The boat-billed flycatcher's dawn song has been described as a "loud but simple and clear, slightly reedy and rolled whée-dic, pprrri-iu, chirr-rr or cheer chirree, monotonously repeated". It also sings a "shorter prriu or cheer punctuated by slurred bo-oy or chrr-ee". The nominate subspecies makes a "strident nasal kryeeeh-nyeh-nyeh-nyeh" call; subspecies M. p. chrysogaster makes a very different "fast kreh-kreh-kreh-kreh-kreh-kreeeenh and series of kirrr-wick calls". The species also has a wide variety of other "harsh and slightly squealing...gruff and often rattling, stuttering, or quavering" calls.

==Status==

The IUCN has assessed the boat-billed flycatcher as being of Least Concern.
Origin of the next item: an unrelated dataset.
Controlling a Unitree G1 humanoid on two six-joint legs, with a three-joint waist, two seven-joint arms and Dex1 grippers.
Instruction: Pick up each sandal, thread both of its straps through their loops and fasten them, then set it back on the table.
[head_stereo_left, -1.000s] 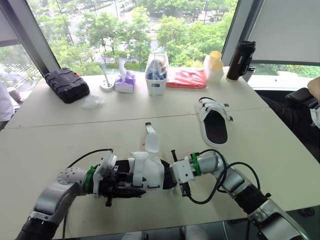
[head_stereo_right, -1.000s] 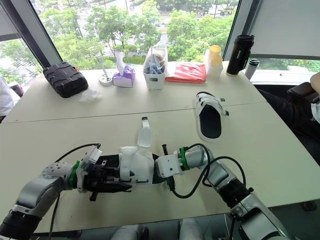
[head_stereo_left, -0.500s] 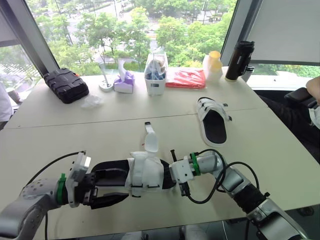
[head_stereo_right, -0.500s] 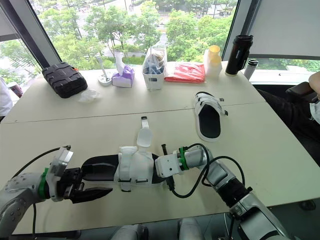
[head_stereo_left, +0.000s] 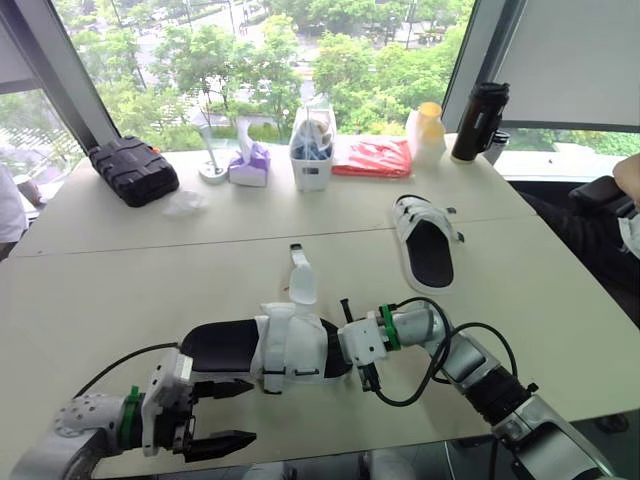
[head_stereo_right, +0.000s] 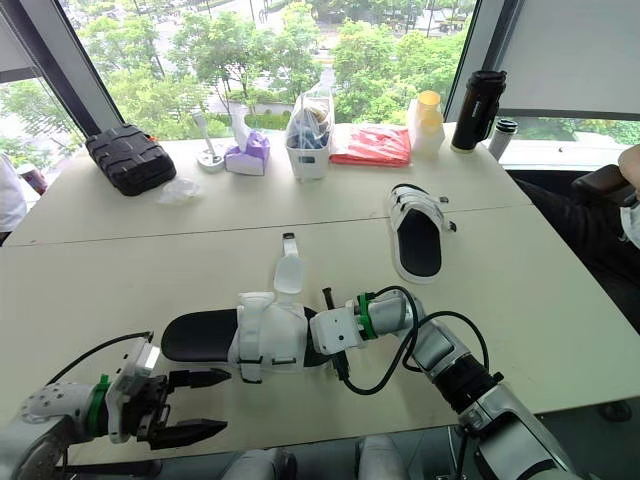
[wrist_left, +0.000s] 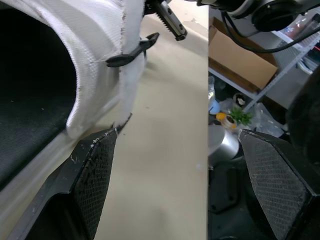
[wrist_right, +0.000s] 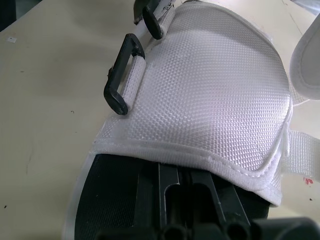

It has an extremely large range and its estimated population of at least five million mature individuals is believed to be stable. No immediate threats have been identified. It is considered common in northern Central America and "widespread and fairly common" in Costa Rica. It is common in Colombia and widespread in Ecuador. In Peru the nominate subspecies is fairly common while subspecies M. p. chrysogaster is uncommon. It is fairly common in Venezuela and Brazil. It occurs in many protected areas both public and private. It is "found in [a] wide variety of wooded habitats...exhibits tolerance of degraded habitats [and is] not likely to become threatened".